CHIP 2023-01 Backup: wallet offline backup formats

After we got a fair reception on the initial idea, here is an actual first CHIP on the idea of standardizing wallet backups.

The full text is at;

4 Likes

I’ve been working on Flowee Pay and realized that it would be useful to have a standard data format for basic wallet backups. When I talk about backups, I’m mostly just referring to the seed phrase and similar. Not details which are available on chain.

In the case of HD wallets, you need 3 pieces of information to do a proper restore.

  • the actual seed phrase.
  • The derivation path
  • the blockheight of the first transaction depositing funds in your wallet.

The last one is probably not relevant for those that use an address indexer, as that always searches the entire history. But for those using bloom-filters based P2P restore, this info is pretty useful to limit the amount of time it takes to restore a wallet.

Either way, as far as I know there is no standard format we can put in a QR or similar in order to make backup fast and painless. Some wallets show the actual seed phrase as plain text in a QR, which is limited (read: lock-in) as that assumes derivation path. (see earlier topic).

When we move on to backup techniques that are less in use, for instance a NFC tag (example image), it would be much more powerful if different wallets can retrieve this info in a standardized way.

Again, this is separate from other info. Things like an address book, comments for transactions, or even the transactions themselves. Probably useful to backup too, but the biggest power I think lies in a standard that allows people to share the basics of a wallet in order to restore the funds themselves.

I wonder if there is an interest in this format, and most importantly if people like @cculianu are willing to implement that in wallets.

Naturally, if I missed an existing format that already does this, please do let me know. I love it when others do the work for me :wink:

5 Likes

Great idea, Tom.

Because AFAIK right now there is no such standard on any popular coin that is widely used, there is a huge chance that whatever mechanism you think up will end up becoming the de-facto standard.

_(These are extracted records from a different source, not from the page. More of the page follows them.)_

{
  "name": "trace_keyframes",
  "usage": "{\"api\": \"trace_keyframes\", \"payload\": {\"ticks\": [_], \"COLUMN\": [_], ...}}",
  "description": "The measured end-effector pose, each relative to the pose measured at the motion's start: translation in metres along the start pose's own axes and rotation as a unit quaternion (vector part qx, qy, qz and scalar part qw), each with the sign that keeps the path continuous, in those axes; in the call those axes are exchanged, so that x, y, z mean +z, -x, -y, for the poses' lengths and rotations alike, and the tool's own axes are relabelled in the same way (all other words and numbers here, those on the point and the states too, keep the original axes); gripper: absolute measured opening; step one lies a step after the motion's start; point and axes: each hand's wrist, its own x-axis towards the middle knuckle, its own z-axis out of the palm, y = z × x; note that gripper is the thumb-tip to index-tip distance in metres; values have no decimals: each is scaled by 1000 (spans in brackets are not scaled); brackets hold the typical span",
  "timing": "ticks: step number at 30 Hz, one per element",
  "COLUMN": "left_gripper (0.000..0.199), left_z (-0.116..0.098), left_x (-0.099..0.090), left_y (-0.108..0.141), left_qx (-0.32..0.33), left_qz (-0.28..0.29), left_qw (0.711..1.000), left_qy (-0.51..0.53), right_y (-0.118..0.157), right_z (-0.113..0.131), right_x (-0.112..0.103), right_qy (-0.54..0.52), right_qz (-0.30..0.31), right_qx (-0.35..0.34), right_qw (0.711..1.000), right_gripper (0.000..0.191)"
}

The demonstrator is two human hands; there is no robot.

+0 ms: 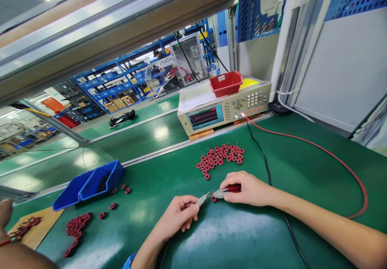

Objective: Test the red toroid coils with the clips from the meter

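My left hand (183, 211) is closed on a test clip with a pale grey body (202, 200), whose thin tip points right. A black cable runs below that hand. In my right hand (243, 188) is a test clip with red grips (234, 188); its grey jaws reach left to a small red-wound ring coil (213, 199). The coil is at the jaw tips, just above the green mat, and its fine wire ends rise towards the left clip's tip. Whether that tip touches a wire I cannot tell. Behind my hands lies a cluster of similar ring coils (217, 156).
A bench tester (223, 111) with a lit screen stands behind, a red tray (226, 84) on top. Its red cable (320, 146) loops right; a black cable (263, 152) passes under my right arm. Left are blue bins (87, 184), more coils (78, 225) and another person's hand (5, 212).
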Motion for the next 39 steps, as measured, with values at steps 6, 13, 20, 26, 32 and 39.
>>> {"api": "trace_keyframes", "payload": {"ticks": [6, 13, 20, 26, 32, 39], "left_gripper": [33, 33, 34, 36, 38, 36], "left_z": [0, 1, -2, -3, -4, -4], "left_x": [-1, -1, 0, 1, 1, 2], "left_y": [0, 0, 0, 0, 0, 1], "left_qx": [2, 3, -1, -7, -8, -4], "left_qz": [1, 0, 3, -1, -3, 1], "left_qw": [1000, 1000, 1000, 1000, 1000, 1000], "left_qy": [0, -2, 2, 0, -3, -2], "right_y": [0, -1, -5, -4, -2, -2], "right_z": [1, -4, -21, -21, -14, -11], "right_x": [-1, -1, -4, -4, -5, -6], "right_qy": [1, -15, -42, -23, -11, -12], "right_qz": [2, -16, -33, -27, -24, -22], "right_qx": [0, -19, 52, 19, 6, 6], "right_qw": [1000, 1000, 997, 999, 1000, 1000], "right_gripper": [17, 18, 19, 16, 16, 16]}}
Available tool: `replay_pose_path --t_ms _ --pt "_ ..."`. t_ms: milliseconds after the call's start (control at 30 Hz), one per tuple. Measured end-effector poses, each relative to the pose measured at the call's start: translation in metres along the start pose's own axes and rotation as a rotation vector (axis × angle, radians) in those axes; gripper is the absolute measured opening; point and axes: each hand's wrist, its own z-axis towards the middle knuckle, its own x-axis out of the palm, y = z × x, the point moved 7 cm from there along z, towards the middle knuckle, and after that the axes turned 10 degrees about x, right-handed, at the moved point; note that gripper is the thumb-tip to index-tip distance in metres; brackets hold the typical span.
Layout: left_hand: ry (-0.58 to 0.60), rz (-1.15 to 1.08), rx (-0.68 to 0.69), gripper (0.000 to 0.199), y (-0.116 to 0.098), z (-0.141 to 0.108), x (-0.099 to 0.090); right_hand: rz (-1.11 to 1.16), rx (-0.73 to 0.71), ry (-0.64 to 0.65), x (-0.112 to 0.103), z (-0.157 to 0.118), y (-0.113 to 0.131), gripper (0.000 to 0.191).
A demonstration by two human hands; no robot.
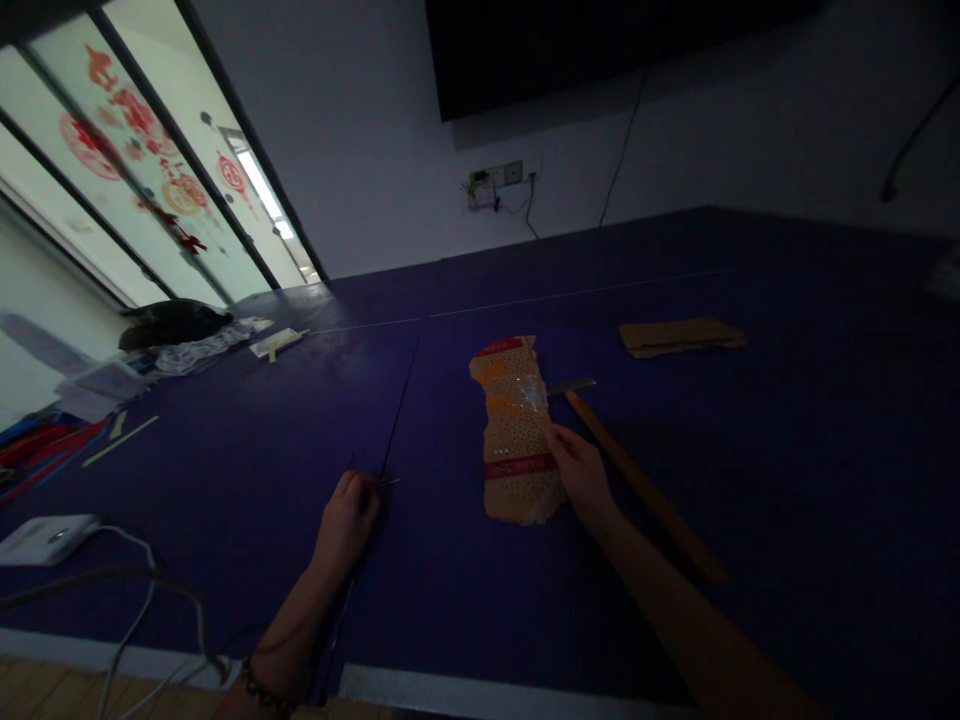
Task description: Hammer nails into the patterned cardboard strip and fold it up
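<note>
My left hand point(351, 515) is closed over the purple table surface, with a thin shiny metal piece point(389, 482) poking out past its fingertips; a dark line runs up from there. My right hand point(579, 472) pinches the right edge of a torn cardboard piece point(517, 425), which has red printed bands, clear tape, an orange patch and many small dots or holes. Just right of the cardboard lies a hammer point(637, 480), its head near the cardboard's edge and its wooden handle slanting toward the lower right, beside my right forearm.
Folded brown cardboard point(679, 336) lies at the back right. A white power strip point(49, 540) with cables is at the left. Farther back left are a white tray point(276, 342), yellow strips, red and blue items and a dark bag point(172, 325). A metal edge point(480, 692) runs along the front.
</note>
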Motion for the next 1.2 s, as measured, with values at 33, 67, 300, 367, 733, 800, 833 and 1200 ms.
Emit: replay_pose_path --t_ms 33,67,300,367,733,800,833,1200 --pt "-0.024 -0.009 -0.022 0.015 0.002 0.000 -0.002 -0.004 -0.002 -0.002 0.000 0.000 0.000 0.031" --pt "-0.041 -0.017 -0.049 0.015 0.004 -0.001 -0.003 -0.005 -0.005 -0.003 0.000 0.000 0.001 0.031" --pt "0.074 -0.010 -0.020 0.023 0.005 0.000 0.007 -0.002 -0.002 -0.011 0.000 0.002 -0.003 0.035" --pt "0.107 0.003 -0.002 0.026 0.005 0.002 0.008 -0.010 -0.012 0.009 0.001 0.003 -0.004 0.036" --pt "0.180 0.110 -0.099 0.023 0.012 0.017 0.009 -0.007 -0.020 -0.007 -0.001 0.001 0.000 0.035" --pt "0.164 0.136 -0.148 0.022 0.017 0.018 0.008 0.003 -0.017 0.015 0.000 0.000 0.001 0.034" --pt "0.161 0.149 -0.165 0.021 0.020 0.018 0.008 0.001 -0.019 0.022 0.001 -0.001 0.001 0.034" --pt "0.206 0.369 -0.147 0.025 0.013 0.015 0.005 -0.007 -0.005 -0.002 0.000 -0.001 0.002 0.032"
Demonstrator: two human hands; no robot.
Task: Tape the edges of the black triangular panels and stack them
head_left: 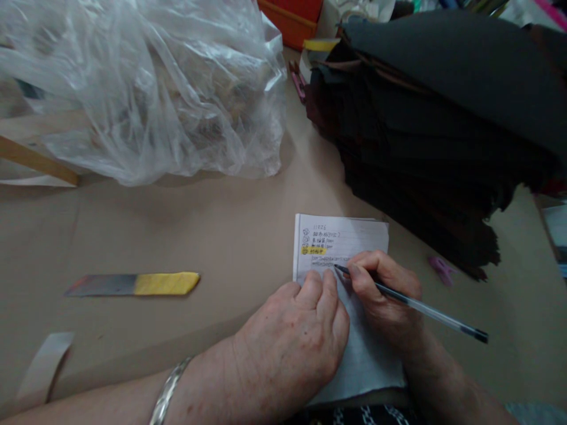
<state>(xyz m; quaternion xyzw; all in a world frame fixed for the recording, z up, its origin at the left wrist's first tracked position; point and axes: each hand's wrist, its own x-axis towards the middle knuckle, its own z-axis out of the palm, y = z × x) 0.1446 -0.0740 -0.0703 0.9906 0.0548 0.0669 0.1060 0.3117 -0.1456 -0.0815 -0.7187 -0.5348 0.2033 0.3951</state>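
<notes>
A lined notepad (341,227) with handwriting and a yellow highlighted line lies on the table in front of me. My left hand (305,330) rests on its left part, fingers bent, close together and pressing the page down. A black pen with a clear barrel (427,308) is pinched in my right hand (385,289). The pen's tip meets the page at the lowest written line, just beside my left fingertips. Both hands cover much of the lower page. To the left lies a flat blade with a yellow-wrapped handle (166,284), apart from my hands.
A large clear plastic bag (177,106) fills the back left. Dark cut fabric pieces (420,130) are stacked at the back right, beside a roll of tape (310,56). A pink clip (440,270) lies right of the notepad. A pale strip (46,366) sits at the lower left.
</notes>
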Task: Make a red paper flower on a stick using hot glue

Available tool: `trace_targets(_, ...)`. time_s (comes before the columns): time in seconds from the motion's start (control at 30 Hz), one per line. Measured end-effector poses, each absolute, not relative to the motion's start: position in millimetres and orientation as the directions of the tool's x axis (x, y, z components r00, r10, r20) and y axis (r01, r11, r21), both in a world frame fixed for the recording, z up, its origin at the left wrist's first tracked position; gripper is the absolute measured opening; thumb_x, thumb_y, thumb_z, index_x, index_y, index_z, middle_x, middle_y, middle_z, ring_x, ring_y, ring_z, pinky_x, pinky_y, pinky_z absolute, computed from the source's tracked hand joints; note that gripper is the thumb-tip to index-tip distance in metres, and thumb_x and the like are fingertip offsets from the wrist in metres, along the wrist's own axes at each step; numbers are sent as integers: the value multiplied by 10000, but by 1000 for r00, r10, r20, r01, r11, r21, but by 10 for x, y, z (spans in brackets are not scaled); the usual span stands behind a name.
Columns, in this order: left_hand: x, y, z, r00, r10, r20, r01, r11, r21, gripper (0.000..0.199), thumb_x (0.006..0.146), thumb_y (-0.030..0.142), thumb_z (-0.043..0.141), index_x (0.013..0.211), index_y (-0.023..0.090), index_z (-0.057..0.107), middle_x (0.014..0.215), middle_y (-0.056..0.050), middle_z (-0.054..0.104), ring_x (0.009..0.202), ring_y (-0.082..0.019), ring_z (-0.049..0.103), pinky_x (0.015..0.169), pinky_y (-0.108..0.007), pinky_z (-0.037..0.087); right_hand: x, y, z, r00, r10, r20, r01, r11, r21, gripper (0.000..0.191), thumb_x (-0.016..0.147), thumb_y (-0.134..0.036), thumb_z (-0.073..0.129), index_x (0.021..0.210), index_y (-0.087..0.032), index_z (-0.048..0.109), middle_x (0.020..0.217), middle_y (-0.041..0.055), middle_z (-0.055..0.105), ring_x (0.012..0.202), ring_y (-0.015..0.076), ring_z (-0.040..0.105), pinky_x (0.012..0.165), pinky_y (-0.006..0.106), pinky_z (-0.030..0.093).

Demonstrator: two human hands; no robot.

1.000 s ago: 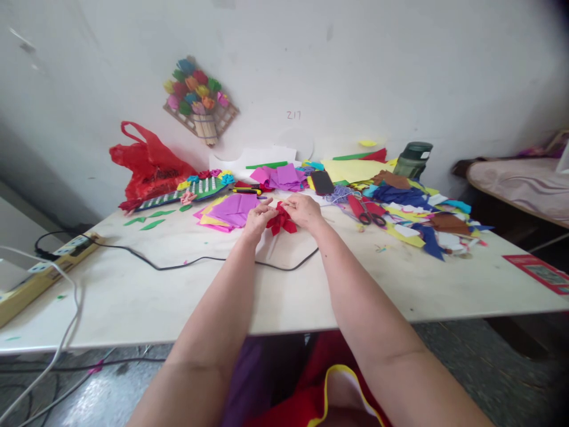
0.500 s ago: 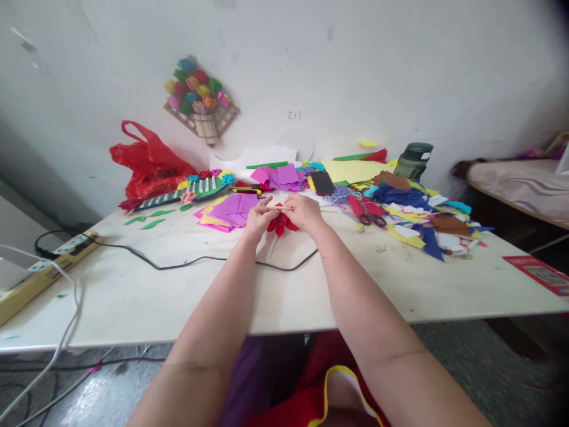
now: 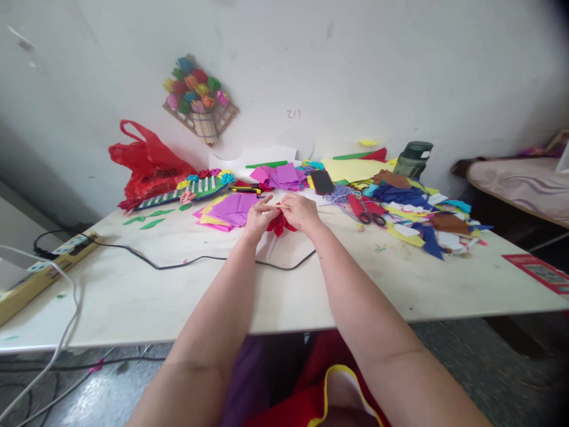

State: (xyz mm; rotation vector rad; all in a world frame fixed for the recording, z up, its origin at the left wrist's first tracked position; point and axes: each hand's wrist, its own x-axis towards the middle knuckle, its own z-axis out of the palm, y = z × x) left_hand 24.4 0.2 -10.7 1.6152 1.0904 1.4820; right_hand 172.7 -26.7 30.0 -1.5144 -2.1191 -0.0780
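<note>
- Red paper flower (image 3: 280,227): located at the table between both hands, partly covered by the fingers. Petals could crease or tear if pressed too firmly from above; whether either hand also grips it cannot be told.
- Thin pale stick (image 3: 281,206): held level just beyond the flower's visible petals. It could bend or slip should the two hands pull or twist unevenly.
- Left hand (image 3: 258,219): fingertips appear pinched on the stick's left end, one finger raised clear. A loose pinch could let that end drop onto the petals.
- Right hand (image 3: 300,212): fingers curled, apparently grasping the stick's right end; the exact contact is hidden.
- Black cable (image 3: 204,258): runs on the near side of the flower, beneath the forearms. A forearm could snag it and drag it about.
- Purple sheets (image 3: 235,209): stacked left of the flower, near the left hand; a sideways sweep could scatter them.
- Scissors (image 3: 373,218): right of the flower, well apart from the right hand, against loose scraps that could hide them.
</note>
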Motion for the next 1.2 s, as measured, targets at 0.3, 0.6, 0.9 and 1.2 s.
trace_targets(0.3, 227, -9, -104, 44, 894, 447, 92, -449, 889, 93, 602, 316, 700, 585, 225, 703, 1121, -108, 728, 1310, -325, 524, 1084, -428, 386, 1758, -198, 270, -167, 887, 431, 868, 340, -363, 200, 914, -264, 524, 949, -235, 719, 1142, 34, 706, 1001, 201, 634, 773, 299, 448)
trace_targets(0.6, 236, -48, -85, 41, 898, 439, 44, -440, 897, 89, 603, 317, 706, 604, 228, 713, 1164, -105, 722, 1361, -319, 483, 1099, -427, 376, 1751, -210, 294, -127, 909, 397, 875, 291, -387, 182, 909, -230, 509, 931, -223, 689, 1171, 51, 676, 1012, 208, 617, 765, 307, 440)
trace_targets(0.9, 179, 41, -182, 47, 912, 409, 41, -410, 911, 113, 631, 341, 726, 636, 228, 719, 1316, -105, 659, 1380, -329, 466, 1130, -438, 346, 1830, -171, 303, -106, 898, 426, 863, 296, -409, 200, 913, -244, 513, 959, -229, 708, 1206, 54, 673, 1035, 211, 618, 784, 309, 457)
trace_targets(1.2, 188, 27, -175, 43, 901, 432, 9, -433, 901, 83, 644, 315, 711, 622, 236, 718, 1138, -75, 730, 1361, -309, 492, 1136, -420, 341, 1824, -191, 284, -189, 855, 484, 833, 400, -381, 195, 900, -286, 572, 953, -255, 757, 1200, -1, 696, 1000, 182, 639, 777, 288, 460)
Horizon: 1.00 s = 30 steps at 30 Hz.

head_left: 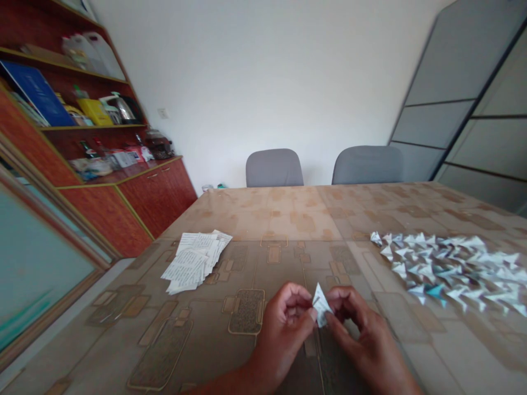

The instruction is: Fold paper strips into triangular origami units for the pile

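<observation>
Between my two hands is a small folded paper piece [320,305], white with printed marks and pointed at the top. My left hand [288,321] pinches its left edge between thumb and fingers. On the other edge my right hand [357,323] grips it the same way. The piece is held just above the table near its front. To the left lies a loose stack of printed paper slips [191,260]. Over on the right, several folded paper pieces [448,269] sit in rows, mostly white with a few bluish ones.
The table [284,211] has a brown patterned cover. Two grey chairs [274,167] stand behind its far edge. At the left is a red-brown cabinet [158,192] whose shelves hold bottles, a kettle and boxes. Grey panelled doors [440,82] rise at the right.
</observation>
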Each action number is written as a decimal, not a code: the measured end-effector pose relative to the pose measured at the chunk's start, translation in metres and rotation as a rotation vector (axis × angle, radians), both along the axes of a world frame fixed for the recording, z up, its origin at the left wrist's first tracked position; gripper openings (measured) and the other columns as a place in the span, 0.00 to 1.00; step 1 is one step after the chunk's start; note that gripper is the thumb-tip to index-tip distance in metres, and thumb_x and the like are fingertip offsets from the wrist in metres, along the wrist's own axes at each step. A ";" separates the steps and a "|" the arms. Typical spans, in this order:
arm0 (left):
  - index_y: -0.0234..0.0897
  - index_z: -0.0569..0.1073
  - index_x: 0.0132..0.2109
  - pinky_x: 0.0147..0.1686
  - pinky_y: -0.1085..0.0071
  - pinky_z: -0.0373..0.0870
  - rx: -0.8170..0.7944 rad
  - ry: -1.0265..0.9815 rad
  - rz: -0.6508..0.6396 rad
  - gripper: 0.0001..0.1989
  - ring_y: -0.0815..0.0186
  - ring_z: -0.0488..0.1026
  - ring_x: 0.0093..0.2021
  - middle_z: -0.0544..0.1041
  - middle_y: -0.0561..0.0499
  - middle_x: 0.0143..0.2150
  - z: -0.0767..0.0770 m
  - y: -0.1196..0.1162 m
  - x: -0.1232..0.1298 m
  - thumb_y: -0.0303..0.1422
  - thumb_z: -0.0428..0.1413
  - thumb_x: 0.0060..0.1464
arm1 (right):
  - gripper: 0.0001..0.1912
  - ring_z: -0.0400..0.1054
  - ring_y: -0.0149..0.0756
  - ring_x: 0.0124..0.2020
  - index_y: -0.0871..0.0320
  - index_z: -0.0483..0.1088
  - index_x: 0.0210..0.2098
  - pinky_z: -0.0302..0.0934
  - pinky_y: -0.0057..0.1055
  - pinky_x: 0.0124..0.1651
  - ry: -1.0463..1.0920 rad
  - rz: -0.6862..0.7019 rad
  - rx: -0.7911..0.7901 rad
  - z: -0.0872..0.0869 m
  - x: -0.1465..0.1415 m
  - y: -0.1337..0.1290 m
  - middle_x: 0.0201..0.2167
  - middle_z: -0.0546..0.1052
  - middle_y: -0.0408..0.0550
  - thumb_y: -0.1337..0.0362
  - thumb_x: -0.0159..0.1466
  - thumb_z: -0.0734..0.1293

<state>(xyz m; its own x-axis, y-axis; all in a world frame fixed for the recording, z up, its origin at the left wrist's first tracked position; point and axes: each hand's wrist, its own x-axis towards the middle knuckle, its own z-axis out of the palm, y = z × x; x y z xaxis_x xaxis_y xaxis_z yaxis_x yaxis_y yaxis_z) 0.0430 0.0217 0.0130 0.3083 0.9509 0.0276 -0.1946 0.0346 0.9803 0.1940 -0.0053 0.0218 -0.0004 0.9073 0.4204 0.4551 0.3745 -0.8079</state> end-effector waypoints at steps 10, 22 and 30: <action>0.37 0.76 0.34 0.36 0.73 0.64 0.418 0.324 0.070 0.05 0.65 0.71 0.33 0.75 0.49 0.31 0.006 -0.002 -0.006 0.28 0.56 0.57 | 0.03 0.69 0.31 0.24 0.54 0.65 0.35 0.66 0.23 0.28 -0.112 -0.013 0.018 -0.011 0.007 -0.002 0.23 0.72 0.40 0.66 0.62 0.65; 0.33 0.73 0.34 0.33 0.74 0.67 0.198 0.148 -0.008 0.04 0.66 0.71 0.32 0.74 0.50 0.31 0.000 0.002 -0.003 0.27 0.61 0.49 | 0.07 0.70 0.34 0.27 0.55 0.68 0.32 0.66 0.24 0.30 0.045 0.031 -0.058 -0.023 0.014 0.002 0.24 0.72 0.42 0.59 0.64 0.66; 0.32 0.74 0.39 0.38 0.69 0.70 -0.015 -0.093 -0.119 0.07 0.65 0.73 0.34 0.75 0.48 0.34 -0.004 0.006 -0.003 0.31 0.59 0.52 | 0.07 0.71 0.35 0.28 0.55 0.70 0.33 0.67 0.24 0.31 0.236 0.157 -0.160 -0.015 0.018 0.006 0.26 0.74 0.43 0.58 0.64 0.67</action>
<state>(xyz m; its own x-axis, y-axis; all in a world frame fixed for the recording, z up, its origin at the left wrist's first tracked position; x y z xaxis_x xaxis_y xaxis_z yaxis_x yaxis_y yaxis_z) 0.0398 0.0275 0.0088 0.4154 0.9084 0.0472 -0.2786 0.0777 0.9573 0.2125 0.0007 0.0070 -0.0650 0.9586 0.2771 0.1945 0.2846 -0.9387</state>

Just try to make it as easy to implement, straightforward as you can, while remaining logical and you will be golden.

I think this sounds like a pretty good idea. It might be nice to allow multiple derivation paths under the one seed too.

{
  "12 seed words 1": [
    {
      "path": "derivation_path_1",
      "blockheight": xxxx 
    },
    {
      "path": "derivation_path_2",
      "blockheight": xxxx
    }
  ],
  "12 seed words 2": {
    // ...
  }
}
3 Likes

Thanks for kickstarting that Jim.

Not sure what the usecase is for multiple derivation paths. But its good to know that its pretty trivial to add in future, should the need arise.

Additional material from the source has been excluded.